Go through the listing and set it down exactly, leaving out its pictures.

■ **DATA BLOCK**

━━━━━━━━━━━━━━━━━━━━━━━━━━━━━━

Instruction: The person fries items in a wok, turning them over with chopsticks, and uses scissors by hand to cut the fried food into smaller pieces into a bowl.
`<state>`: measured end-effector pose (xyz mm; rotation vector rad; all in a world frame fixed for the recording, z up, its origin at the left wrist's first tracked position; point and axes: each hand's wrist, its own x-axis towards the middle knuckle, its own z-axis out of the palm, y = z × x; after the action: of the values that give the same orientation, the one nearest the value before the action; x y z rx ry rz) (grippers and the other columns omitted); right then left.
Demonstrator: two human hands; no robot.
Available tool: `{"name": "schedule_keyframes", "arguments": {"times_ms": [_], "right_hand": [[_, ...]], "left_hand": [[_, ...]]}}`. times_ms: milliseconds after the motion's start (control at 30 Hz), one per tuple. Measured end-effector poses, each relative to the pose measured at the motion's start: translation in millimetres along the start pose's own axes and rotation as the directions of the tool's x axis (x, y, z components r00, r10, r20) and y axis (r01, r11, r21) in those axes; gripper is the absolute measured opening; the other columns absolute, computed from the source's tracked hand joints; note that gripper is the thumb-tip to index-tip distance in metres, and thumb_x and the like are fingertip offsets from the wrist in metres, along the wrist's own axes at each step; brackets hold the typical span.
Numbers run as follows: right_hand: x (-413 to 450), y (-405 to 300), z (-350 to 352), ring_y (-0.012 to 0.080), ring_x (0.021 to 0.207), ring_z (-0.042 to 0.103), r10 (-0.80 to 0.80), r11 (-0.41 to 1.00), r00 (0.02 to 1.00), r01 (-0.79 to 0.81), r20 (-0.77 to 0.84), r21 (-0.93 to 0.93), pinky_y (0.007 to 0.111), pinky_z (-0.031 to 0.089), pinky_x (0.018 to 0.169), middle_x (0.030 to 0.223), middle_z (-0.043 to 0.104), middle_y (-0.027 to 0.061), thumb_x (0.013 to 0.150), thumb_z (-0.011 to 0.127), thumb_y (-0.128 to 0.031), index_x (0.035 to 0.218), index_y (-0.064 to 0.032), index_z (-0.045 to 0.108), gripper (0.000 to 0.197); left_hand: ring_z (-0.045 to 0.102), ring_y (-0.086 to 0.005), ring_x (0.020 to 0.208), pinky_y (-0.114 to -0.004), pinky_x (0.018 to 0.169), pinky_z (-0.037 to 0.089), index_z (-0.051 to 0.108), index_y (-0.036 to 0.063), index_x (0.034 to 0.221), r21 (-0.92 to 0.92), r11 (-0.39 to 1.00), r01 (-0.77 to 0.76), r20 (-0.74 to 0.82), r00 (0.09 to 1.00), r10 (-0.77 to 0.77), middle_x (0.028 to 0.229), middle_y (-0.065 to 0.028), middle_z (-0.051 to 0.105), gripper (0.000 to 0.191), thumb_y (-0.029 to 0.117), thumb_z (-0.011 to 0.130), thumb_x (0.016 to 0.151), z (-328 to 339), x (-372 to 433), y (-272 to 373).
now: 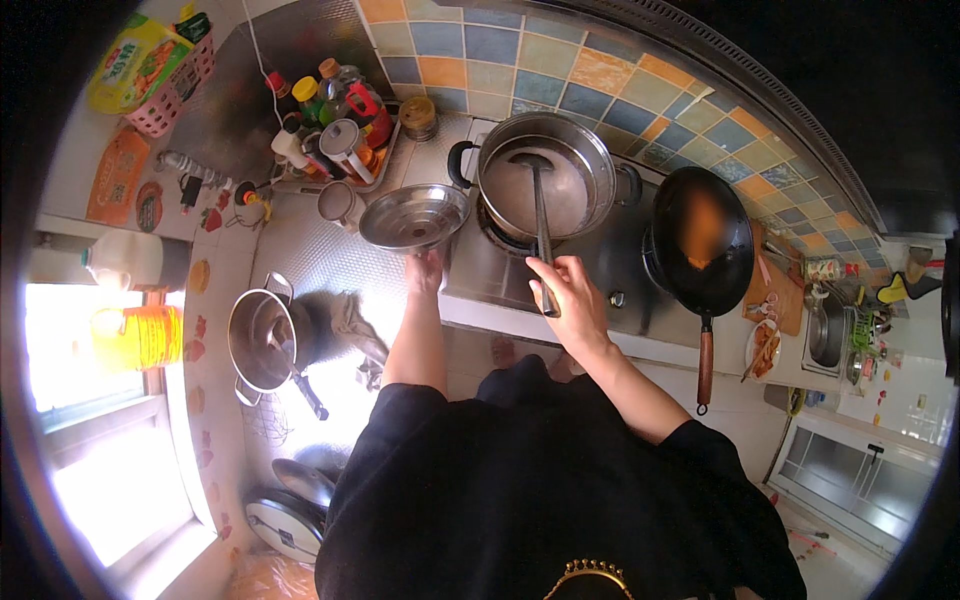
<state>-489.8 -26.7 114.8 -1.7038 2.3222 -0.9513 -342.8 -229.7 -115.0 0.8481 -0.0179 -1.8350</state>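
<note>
My left hand (425, 271) supports a shallow stainless steel bowl (415, 217) from its near side, left of the stove. The bowl shows no food that I can make out. My right hand (574, 304) grips the handle of a metal ladle (541, 217). The ladle's head dips into pale, cloudy liquid (566, 191) in a two-handled steel pot (600, 150), which sits on the left burner. To the right of that hand, a black wok (667, 225) with a wooden handle rests on the other burner. Something orange-brown lies inside it, blurred.
A steel pot (244, 330) with a black-handled utensil stands on the left counter beside a crumpled cloth (356, 326). Behind it is a tray (386, 169) of bottles. Right of the stove are a cutting board (784, 307), a plate of food (752, 341) and a sink (825, 337).
</note>
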Motion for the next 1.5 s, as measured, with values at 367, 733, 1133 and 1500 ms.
{"name": "schedule_keyframes", "arguments": {"times_ms": [367,733,1133,1500], "right_hand": [[4,1,-1,0.0217,0.070,0.052,-0.024,0.999,0.998,0.022,-0.054,-0.045,0.033,0.044,0.062,0.082,0.048,0.0062,0.070,0.066,-0.017,0.107,-0.0146,0.055,0.039],[-61,20,-13,0.0235,0.077,0.055,0.229,0.966,0.971,-0.219,-0.067,0.137,0.033,0.046,0.066,0.088,0.050,0.0107,0.068,0.060,-0.002,0.112,-0.0044,0.041,0.048],[-180,46,-32,0.0137,0.063,0.054,0.589,0.648,0.804,-0.414,-0.077,0.639,0.025,0.043,0.058,0.077,0.053,0.0047,0.078,0.053,-0.002,0.111,-0.0057,0.040,0.036],[-230,54,-3,0.0103,0.068,0.054,0.647,0.340,0.748,-0.111,-0.147,0.934,0.022,0.046,0.059,0.075,0.052,0.0055,0.081,0.045,0.003,0.109,-0.0023,0.044,0.028]], "left_hand": [[0.051,-0.0132,0.089,-0.020,0.075,0.046,0.048,0.0019,0.107,0.091,0.990,0.107,-0.035,0.994,-0.104,0.102,-0.0065,0.053,0.029,0.018,0.052,0.084,8,19,-9],[0.048,-0.0225,0.100,-0.028,0.090,0.042,0.043,-0.0054,0.107,0.062,0.973,0.221,-0.066,0.974,-0.216,0.107,-0.0133,0.046,0.030,0.018,0.046,0.087,20,-51,-15],[0.054,-0.0163,0.073,-0.029,0.069,0.050,0.052,0.0030,0.102,0.871,0.420,0.254,-0.053,0.899,-0.435,0.082,-0.0063,0.054,0.024,0.019,0.046,0.086,34,-196,-98],[0.054,-0.0145,0.070,-0.027,0.062,0.048,0.050,0.0048,0.098,0.959,-0.010,-0.283,0.251,0.866,-0.432,0.083,-0.0062,0.052,0.021,0.021,0.051,0.085,40,-227,-134]]}}
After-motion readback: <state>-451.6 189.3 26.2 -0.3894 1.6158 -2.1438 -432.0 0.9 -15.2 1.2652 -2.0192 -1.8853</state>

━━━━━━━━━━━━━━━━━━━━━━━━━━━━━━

■ **TASK OUTPUT**
Instruction: The person fries items in a wok, turning them over with chopsticks, and uses scissors by hand to cut the fried food into smaller pieces into a bowl.
`<state>`: measured end-effector pose (xyz mm; rotation vector rad; all in a world frame fixed for the recording, z up, its origin at the left wrist's first tracked position; point and axes: each hand's wrist, its own x-axis towards the middle knuckle, its own z-axis out of the palm, y = z × x; after the action: of the values that give the same orientation, the one nearest the value before the action; x y z rx ry rz) (grippers and the other columns omitted); right then left.
Demonstrator: two human hands; no robot.
Available tool: `{"name": "schedule_keyframes", "arguments": {"times_ms": [_], "right_hand": [[_, ...]], "left_hand": [[_, ...]]}}`. times_ms: milliseconds after the motion's start (control at 30 Hz), one per tuple. Measured end-effector poses, each relative to the pose measured at the motion's start: translation in millimetres along the start pose's own axes and rotation as the directions of the tool's x axis (x, y, z components r00, r10, r20) and y axis (r01, r11, r21) in those axes; gripper is the absolute measured opening; the other columns absolute, computed from the source's tracked hand joints; note that gripper is the thumb-tip to index-tip distance in metres, and thumb_x and the like are fingertip offsets from the wrist in metres, along the wrist's own axes at each step; brackets hold the typical span.
Numbers run as follows: right_hand: x (-413 to 450), y (-405 to 300), z (-350 to 352), ring_y (-0.012 to 0.080), ring_x (0.021 to 0.207), ring_z (-0.042 to 0.103), r10 (-0.80 to 0.80), r11 (-0.41 to 1.00), r00 (0.02 to 1.00), r01 (-0.79 to 0.81), r20 (-0.77 to 0.84), r21 (-0.93 to 0.93), pinky_y (0.007 to 0.111), pinky_z (-0.031 to 0.089), pinky_x (0.018 to 0.169), middle_x (0.030 to 0.223), middle_z (-0.043 to 0.104), middle_y (-0.027 to 0.061), thumb_x (0.013 to 0.150), thumb_z (-0.011 to 0.127), thumb_y (-0.128 to 0.031), index_x (0.035 to 0.218), index_y (-0.064 to 0.032), index_z (-0.045 to 0.108), gripper (0.000 to 0.197); left_hand: ring_z (-0.045 to 0.102), ring_y (-0.086 to 0.005), ring_x (0.020 to 0.208), pinky_y (-0.114 to -0.004), pinky_x (0.018 to 0.169), pinky_z (-0.037 to 0.089), index_z (-0.051 to 0.108), index_y (-0.036 to 0.063), index_x (0.034 to 0.221), r21 (-0.92 to 0.92), r11 (-0.39 to 1.00), r01 (-0.77 to 0.76), r20 (-0.74 to 0.82), r00 (0.09 to 1.00), r10 (-0.77 to 0.77), middle_x (0.028 to 0.229), middle_y (-0.065 to 0.028), middle_z (-0.051 to 0.105), gripper (0.000 to 0.191), thumb_y (-0.029 to 0.117), thumb_z (-0.011 to 0.130), thumb_x (0.016 to 0.151), z (-328 to 339), x (-372 to 433), y (-272 to 373).
now: 
<state>-489.8 -26.7 114.8 -1.7038 2.3222 -0.9513 -342.8 -229.7 -115.0 0.8481 -0.0179 -1.8350</state>
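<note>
My left hand (425, 271) supports a shallow stainless steel bowl (415, 217) from its near side, left of the stove. The bowl shows no food that I can make out. My right hand (574, 304) grips the handle of a metal ladle (541, 217). The ladle's head dips into pale, cloudy liquid (566, 191) in a two-handled steel pot (600, 150), which sits on the left burner. To the right of that hand, a black wok (667, 225) with a wooden handle rests on the other burner. Something orange-brown lies inside it, blurred.
A steel pot (244, 330) with a black-handled utensil stands on the left counter beside a crumpled cloth (356, 326). Behind it is a tray (386, 169) of bottles. Right of the stove are a cutting board (784, 307), a plate of food (752, 341) and a sink (825, 337).
</note>
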Motion for the next 1.5 s, as measured, with values at 367, 733, 1133 and 1500 ms.
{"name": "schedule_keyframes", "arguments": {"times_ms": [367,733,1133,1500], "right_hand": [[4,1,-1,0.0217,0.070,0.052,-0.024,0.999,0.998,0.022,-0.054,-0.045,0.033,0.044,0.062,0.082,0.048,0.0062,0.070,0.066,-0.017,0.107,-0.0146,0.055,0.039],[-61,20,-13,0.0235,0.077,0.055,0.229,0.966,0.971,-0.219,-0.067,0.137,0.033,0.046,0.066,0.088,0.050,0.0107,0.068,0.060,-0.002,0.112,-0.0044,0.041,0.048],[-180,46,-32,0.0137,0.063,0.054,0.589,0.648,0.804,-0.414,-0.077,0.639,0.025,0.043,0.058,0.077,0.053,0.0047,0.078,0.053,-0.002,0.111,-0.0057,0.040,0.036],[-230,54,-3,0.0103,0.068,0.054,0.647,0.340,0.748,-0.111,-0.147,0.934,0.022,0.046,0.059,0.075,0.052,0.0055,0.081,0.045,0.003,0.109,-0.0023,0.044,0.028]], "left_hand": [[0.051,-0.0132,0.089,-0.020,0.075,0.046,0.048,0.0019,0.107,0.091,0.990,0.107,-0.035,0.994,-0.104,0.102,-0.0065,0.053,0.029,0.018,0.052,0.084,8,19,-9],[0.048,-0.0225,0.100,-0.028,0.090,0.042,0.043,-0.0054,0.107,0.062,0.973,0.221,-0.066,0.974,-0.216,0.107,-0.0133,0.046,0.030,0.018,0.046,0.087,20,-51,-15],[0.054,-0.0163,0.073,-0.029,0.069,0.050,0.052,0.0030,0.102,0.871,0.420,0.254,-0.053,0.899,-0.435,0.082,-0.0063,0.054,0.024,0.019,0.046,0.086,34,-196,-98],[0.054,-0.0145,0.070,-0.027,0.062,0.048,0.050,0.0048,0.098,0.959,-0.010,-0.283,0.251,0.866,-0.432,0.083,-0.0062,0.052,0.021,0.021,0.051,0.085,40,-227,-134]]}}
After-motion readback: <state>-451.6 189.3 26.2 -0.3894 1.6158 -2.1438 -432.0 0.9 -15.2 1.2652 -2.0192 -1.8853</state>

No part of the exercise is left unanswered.